Analyzing the current fake news predicament under the New York Times and Gertz tests, it is possible that someone like Hillary Clinton might be able to bring a defamation suit against a company like Facebook or Twitter for propagating fake news. While it’s unlikely that she would do so for political reasons, it would also be very hard to prove that Facebook or Twitter had actual knowledge that the subject of the news post was fabricated. The “actual malice” standard is a very high bar for any plaintiff.
Given that it would be difficult for any plaintiff to bring a private suit against fake news, it’s worth analyzing some relevant government regulation in the space. The Federal Communications Commission (FCC) prohibits the broadcasting of hoaxes. The rule “prohibits broadcast licensees or permitees from broadcasting false information concerning a crime or a catastrophe if: (1) the licensee knows this information is false; (2) it is foreseeable that broadcast of the information will cause substantial public harm; and (3) broadcast of the information does in directly cause substantial public harm.” This rule could possibly, but not probably, serve as legal liability for social media firms that disseminate fake news. First, it’s not clear whether social media companies can be classified as broadcast licensees or permittees, and it’s likely that this determination would have to be made on case-by-case basis. Second, while it might be possible to satisfy the latter two elements of the test, the bar for the first element, like the bar in New York Times or Gertz, would be rather high. Furthermore, Section 230 of the Communications Decency Act protects social media companies by providing them with immunity from liability for information provided by others.

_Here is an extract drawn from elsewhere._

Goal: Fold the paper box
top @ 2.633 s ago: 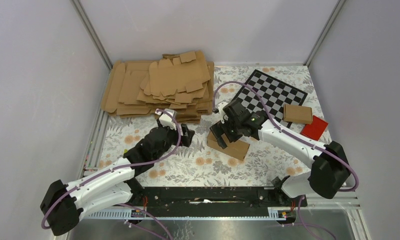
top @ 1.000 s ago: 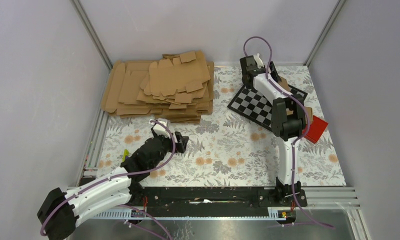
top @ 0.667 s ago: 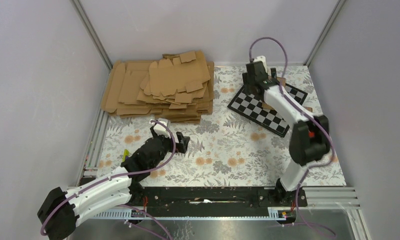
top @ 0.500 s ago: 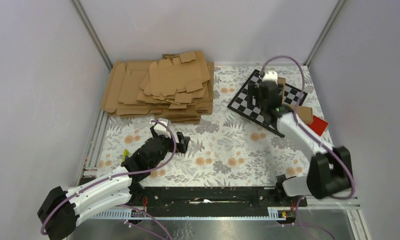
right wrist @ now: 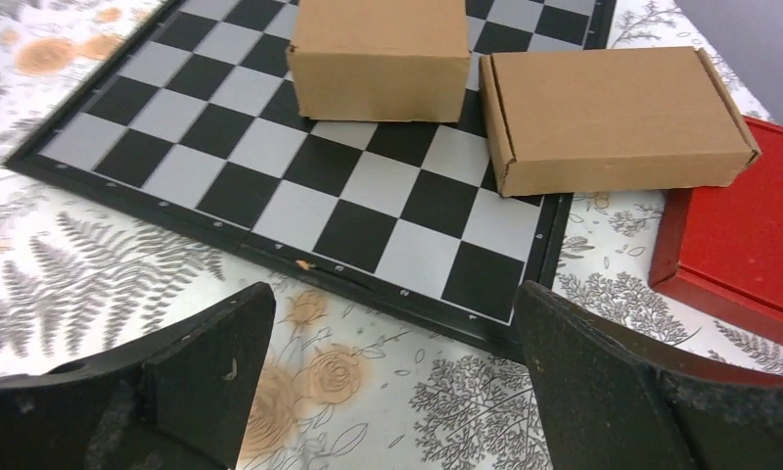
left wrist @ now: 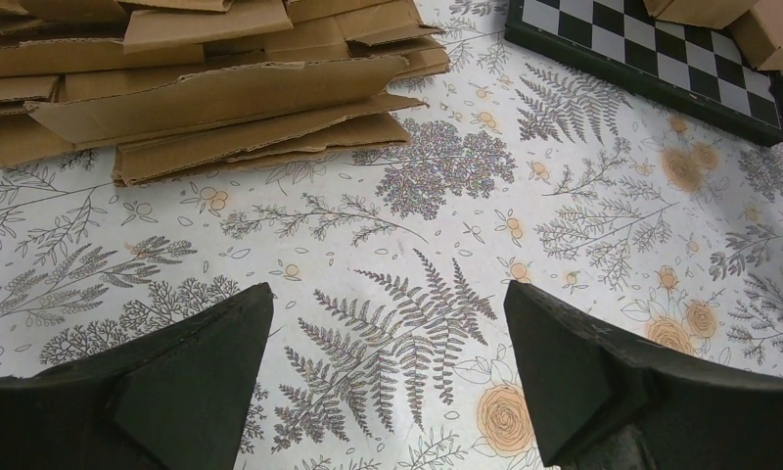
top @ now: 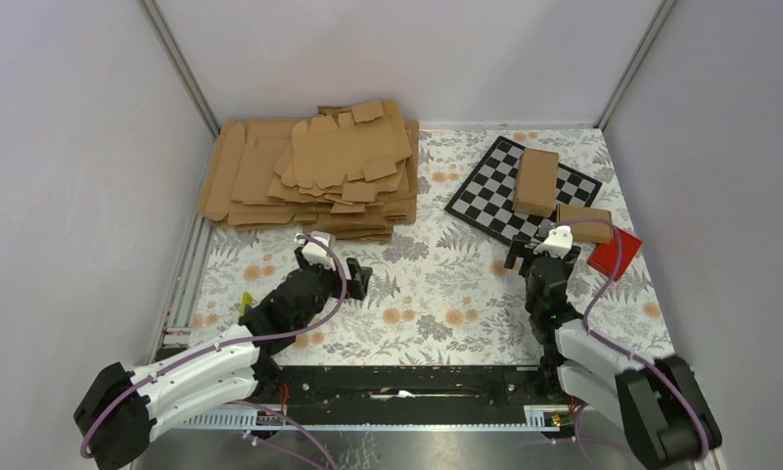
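A folded paper box [top: 536,181] [right wrist: 378,54], a slim brown carton, lies on the chessboard [top: 485,191] [right wrist: 270,186], with nothing holding it. A second brown carton [top: 583,223] [right wrist: 613,117] lies beside it at the board's right edge. My right gripper [top: 528,257] [right wrist: 395,289] hovers open and empty over the floral tabletop just in front of the board. My left gripper [top: 360,277] [left wrist: 388,294] is open and empty over the table's middle left, in front of the stack of flat brown card sheets [top: 309,176] [left wrist: 211,98].
A red block [top: 615,251] [right wrist: 750,235] lies right of the second carton. The card stack fills the back left corner. Grey walls close in the table on three sides, and a black rail [top: 407,382] runs along the near edge.
My right arm has swung back from the chessboard to the near right, leaving the box on the board. The left arm has hardly moved; its jaws opened a little wider.
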Robot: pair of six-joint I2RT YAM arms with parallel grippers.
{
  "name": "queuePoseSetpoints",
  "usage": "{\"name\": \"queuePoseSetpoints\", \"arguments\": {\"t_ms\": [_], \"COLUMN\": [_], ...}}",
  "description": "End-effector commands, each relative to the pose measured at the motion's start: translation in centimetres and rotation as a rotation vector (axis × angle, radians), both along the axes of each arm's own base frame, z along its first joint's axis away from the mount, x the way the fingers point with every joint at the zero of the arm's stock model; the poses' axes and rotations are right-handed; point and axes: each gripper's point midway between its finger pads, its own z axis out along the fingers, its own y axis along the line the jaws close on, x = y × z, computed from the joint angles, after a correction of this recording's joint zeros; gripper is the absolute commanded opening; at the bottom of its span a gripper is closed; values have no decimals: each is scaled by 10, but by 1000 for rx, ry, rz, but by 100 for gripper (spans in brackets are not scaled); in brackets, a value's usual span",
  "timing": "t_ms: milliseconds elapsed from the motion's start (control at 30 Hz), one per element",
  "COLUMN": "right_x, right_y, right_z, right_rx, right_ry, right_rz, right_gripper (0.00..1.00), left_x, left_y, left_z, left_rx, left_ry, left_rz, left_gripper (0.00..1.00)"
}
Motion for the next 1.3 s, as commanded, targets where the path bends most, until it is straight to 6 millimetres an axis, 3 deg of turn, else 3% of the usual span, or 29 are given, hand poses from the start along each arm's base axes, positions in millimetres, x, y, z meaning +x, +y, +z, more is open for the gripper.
{"name": "queuePoseSetpoints", "arguments": {"t_ms": [0,133,233,400,500,667,800,933,1000,1133,1267], "right_x": [17,30,48,58,66,65,67,67,67,67,67], "right_y": [-18,-8,-11,-32,-31,-32,-30,-30,-30,-30,-30], "right_z": [14,19,14,-4,-16,-11,-11,-11,-11,-11,-11], "right_rx": [-95,-83,-134,-58,-59,-59,-66,-65,-63,-63,-63], "right_ry": [-70,-164,-121,-143,-52,-84,-85,-84,-84,-85,-86], "right_rz": [-97,-22,-23,-67,-55,-54,-45,-45,-46,-46,-46], "right_gripper": [100,99,99,99,99,99,99,99,99,99,99], "left_x": [6,17,31,62,69,79,92,91,95,110,127], "left_y": [-3,10,25,78,102,139,147,168,174,173,154], "left_z": [13,23,36,41,40,41,36,9,10,3,-3], "left_rx": [-29,-8,18,120,99,100,180,221,196,214,256], "left_ry": [-55,-147,-212,-220,-262,-298,-288,-307,-342,-302,-276], "left_rz": [2,74,161,404,480,585,582,647,654,608,465], "left_gripper": [99,99,99,99,99,99,99,99,99,99,95]}}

All that said, it seems that the solution to the fake news problem is an ethical one, rather than a legal one. While there is plenty of room for healthy debate and discussion, in the end, to treat social media companies as news organizations under the law would be to stifle one of modern society’s most popular avenues for freedom of speech and expression.

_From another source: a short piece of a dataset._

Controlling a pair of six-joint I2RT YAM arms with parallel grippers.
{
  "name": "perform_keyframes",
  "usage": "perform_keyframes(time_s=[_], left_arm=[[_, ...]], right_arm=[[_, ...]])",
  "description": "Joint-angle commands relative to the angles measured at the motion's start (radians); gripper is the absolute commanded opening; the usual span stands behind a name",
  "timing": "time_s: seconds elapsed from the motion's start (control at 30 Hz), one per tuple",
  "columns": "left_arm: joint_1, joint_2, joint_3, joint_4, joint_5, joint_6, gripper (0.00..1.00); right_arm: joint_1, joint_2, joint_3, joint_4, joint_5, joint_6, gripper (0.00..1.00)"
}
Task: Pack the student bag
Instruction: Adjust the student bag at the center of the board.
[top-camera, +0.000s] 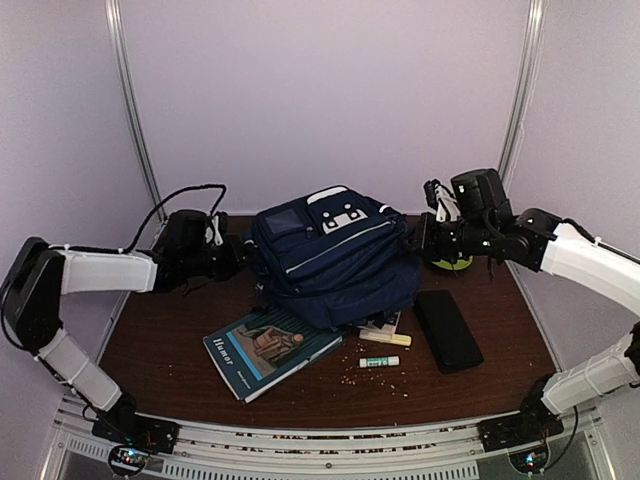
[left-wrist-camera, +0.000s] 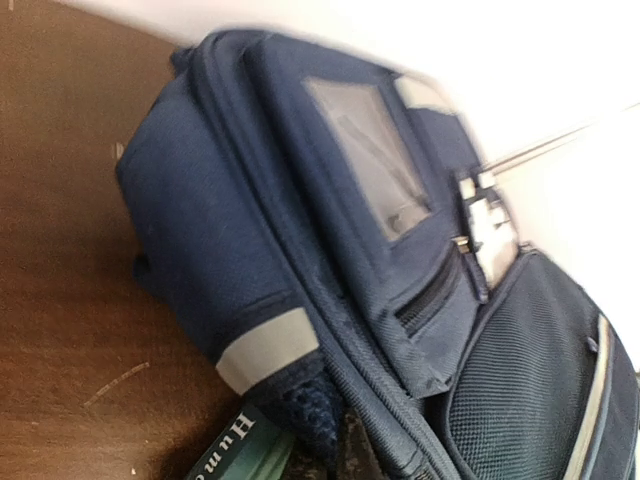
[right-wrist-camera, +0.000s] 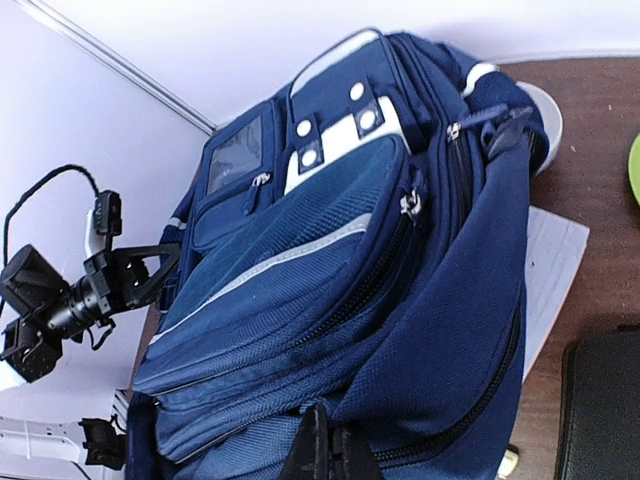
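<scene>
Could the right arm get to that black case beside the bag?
Probably yes. The black case lies uncovered on the right arm's side of the student bag, nothing on top. The right gripper, shut at the bag's edge, would have to pull back and open first.

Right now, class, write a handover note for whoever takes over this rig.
Left gripper: shut at the student bag's left side. Right gripper: shut at its right side. Grip on fabric unclear for both.
Bag lies mid-table, zips look closed.
Done: nothing visibly packed.
Outside it: Humor book, black case, glue stick.
Left: open the bag, pack them.
</scene>
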Motion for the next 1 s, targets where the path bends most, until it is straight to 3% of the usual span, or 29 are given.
perform_keyframes(time_s=[0.0,0.23,0.53,0.73,0.97], left_arm=[[0.018,-0.233,0.012,0.018,-0.148,0.127,0.00],[0.031,-0.503,-0.027,-0.144,-0.306,0.200,0.00],[0.031,-0.841,-0.219,-0.289,-0.482,0.211,0.00],[0.031,-0.924,-0.313,-0.311,-0.484,0.196,0.00],[0.031,-0.897,-0.353,-0.253,-0.403,0.169,0.00]], right_arm=[[0.012,0.056,0.173,0.028,0.004,-0.074,0.00],[0.056,0.211,0.380,0.040,-0.041,-0.092,0.00],[0.121,0.457,0.583,0.096,-0.099,-0.084,0.00],[0.127,0.502,0.562,0.145,-0.078,-0.057,0.00],[0.122,0.511,0.519,0.093,0.021,-0.098,0.00]])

On the other hand, the European Union may choose to take a very different approach. The Commission announced just last month that if social media sites do not take action to combat fake news, they could face action from the Commission. What this action might look like is still unknown, but from a U.S. vantage point, it’s worth watching to see if the Commission can strike the right balance of limiting fake news while still protecting freedom of speech.